Work order | Transcribe each entry so that nothing differs from the original.

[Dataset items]
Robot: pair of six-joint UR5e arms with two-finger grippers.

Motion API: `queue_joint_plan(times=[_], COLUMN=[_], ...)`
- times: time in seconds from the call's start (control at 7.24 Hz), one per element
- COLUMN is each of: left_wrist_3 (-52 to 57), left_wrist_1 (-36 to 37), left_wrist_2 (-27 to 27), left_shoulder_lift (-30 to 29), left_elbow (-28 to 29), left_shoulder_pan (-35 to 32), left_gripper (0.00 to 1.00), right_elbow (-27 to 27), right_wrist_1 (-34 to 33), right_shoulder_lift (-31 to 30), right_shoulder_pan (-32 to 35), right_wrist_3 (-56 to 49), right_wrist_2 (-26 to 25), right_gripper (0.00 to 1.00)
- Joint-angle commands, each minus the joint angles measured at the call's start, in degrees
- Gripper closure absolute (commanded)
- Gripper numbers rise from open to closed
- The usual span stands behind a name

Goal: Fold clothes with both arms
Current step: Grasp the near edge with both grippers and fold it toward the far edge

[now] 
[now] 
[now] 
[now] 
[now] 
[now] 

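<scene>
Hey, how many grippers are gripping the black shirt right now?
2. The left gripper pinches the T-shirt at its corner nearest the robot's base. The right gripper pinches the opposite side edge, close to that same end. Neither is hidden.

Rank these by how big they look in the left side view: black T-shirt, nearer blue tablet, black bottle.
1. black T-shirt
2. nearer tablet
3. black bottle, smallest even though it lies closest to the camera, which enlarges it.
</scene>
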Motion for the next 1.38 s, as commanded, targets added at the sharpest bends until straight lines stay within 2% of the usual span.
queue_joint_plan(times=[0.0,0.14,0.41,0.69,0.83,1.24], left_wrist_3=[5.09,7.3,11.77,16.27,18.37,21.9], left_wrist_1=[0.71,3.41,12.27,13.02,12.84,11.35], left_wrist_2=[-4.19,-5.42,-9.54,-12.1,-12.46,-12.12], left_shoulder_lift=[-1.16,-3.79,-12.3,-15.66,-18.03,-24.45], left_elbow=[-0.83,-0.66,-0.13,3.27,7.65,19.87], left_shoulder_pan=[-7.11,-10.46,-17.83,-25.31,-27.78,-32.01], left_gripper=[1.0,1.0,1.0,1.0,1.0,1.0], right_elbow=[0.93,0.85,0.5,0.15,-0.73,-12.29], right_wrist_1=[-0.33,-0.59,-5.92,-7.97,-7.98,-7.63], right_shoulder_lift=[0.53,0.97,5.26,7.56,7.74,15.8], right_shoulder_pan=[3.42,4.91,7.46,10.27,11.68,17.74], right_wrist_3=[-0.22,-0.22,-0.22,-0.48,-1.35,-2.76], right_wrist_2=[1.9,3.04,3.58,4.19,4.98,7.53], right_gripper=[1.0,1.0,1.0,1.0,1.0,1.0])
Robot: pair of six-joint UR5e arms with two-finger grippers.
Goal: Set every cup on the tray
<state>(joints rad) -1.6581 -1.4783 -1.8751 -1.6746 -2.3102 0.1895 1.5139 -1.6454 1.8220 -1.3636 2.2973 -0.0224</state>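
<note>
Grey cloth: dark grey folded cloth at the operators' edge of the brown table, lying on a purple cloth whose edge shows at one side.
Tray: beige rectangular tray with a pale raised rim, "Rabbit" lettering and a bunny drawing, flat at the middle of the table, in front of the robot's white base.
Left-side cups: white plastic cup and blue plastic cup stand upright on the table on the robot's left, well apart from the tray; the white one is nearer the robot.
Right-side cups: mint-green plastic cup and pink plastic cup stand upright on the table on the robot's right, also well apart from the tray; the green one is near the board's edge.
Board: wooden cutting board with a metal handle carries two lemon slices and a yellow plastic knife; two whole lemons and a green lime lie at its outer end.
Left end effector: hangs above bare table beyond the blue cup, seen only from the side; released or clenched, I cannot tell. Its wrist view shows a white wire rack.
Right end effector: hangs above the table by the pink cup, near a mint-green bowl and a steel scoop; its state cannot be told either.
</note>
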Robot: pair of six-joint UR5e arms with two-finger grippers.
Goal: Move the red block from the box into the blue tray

Reply to the task |
Robot: pair of six-joint UR5e arms with two-finger grippers.

Motion API: `queue_joint_plan(times=[_], COLUMN=[_], ...)`
- times: time in seconds from the call's start (control at 7.24 Hz), one per element
- COLUMN is each of: left_wrist_3 (-52 to 57), left_wrist_1 (-36 to 37), left_wrist_2 (-27 to 27), left_shoulder_lift (-30 to 29), left_elbow (-28 to 29), left_shoulder_pan (-35 to 32), left_gripper (0.00 to 1.00), right_elbow (-27 to 27), right_wrist_1 (-34 to 33), right_shoulder_lift (-31 to 30), right_shoulder_pan (-32 to 35), right_wrist_3 (-56 to 49), right_wrist_2 (-26 to 25), right_gripper (0.00 to 1.00)
- Joint-angle commands, each minus the joint angles measured at the call's start, in degrees
- Gripper closure absolute (commanded)
- Gripper numbers rise from open to closed
- The usual span stands behind a name

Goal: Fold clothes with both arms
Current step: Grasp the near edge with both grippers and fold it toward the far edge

[now] 
[now] 
[now] 
[now] 
[now] 
[now] 

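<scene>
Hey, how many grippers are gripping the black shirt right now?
2. The left gripper pinches the T-shirt at its corner nearest the robot's base. The right gripper pinches the opposite side edge, close to that same end. Neither is hidden.

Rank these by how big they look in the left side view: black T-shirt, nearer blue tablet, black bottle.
1. black T-shirt
2. nearer tablet
3. black bottle, smallest even though it lies closest to the camera, which enlarges it.
</scene>
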Motion for the next 1.38 s, as commanded, targets added at the sharpest bends until straight lines stay within 2% of the usual span.
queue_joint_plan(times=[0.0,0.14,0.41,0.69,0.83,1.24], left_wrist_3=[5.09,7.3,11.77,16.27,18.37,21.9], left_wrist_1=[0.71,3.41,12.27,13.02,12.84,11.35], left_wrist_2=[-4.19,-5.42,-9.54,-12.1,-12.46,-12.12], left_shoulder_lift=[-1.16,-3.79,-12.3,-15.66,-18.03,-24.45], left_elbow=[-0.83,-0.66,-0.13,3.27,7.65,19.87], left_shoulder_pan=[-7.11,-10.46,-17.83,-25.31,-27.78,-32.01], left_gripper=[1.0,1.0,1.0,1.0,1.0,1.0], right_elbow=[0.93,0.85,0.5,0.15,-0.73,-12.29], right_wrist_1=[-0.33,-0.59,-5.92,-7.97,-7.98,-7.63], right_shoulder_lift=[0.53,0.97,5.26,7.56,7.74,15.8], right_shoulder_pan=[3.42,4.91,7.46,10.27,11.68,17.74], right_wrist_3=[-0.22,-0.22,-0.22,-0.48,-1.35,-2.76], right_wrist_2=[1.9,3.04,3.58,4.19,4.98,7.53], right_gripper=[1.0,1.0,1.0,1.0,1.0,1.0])
Robot: pair of six-joint UR5e arms with two-finger grippers.
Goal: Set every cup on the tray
<state>(joints rad) -1.6581 -1.4783 -1.8751 -1.6746 -2.3102 0.1895 1.5139 -1.6454 1.8220 -1.3636 2.2973 -0.0224</state>
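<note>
Grey cloth: dark grey folded cloth at the operators' edge of the brown table, lying on a purple cloth whose edge shows at one side.
Tray: beige rectangular tray with a pale raised rim, "Rabbit" lettering and a bunny drawing, flat at the middle of the table, in front of the robot's white base.
Left-side cups: white plastic cup and blue plastic cup stand upright on the table on the robot's left, well apart from the tray; the white one is nearer the robot.
Right-side cups: mint-green plastic cup and pink plastic cup stand upright on the table on the robot's right, also well apart from the tray; the green one is near the board's edge.
Board: wooden cutting board with a metal handle carries two lemon slices and a yellow plastic knife; two whole lemons and a green lime lie at its outer end.
Left end effector: hangs above bare table beyond the blue cup, seen only from the side; released or clenched, I cannot tell. Its wrist view shows a white wire rack.
Right end effector: hangs above the table by the pink cup, near a mint-green bowl and a steel scoop; its state cannot be told either.
</note>
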Robot: pair of six-joint UR5e arms with two-finger grippers.
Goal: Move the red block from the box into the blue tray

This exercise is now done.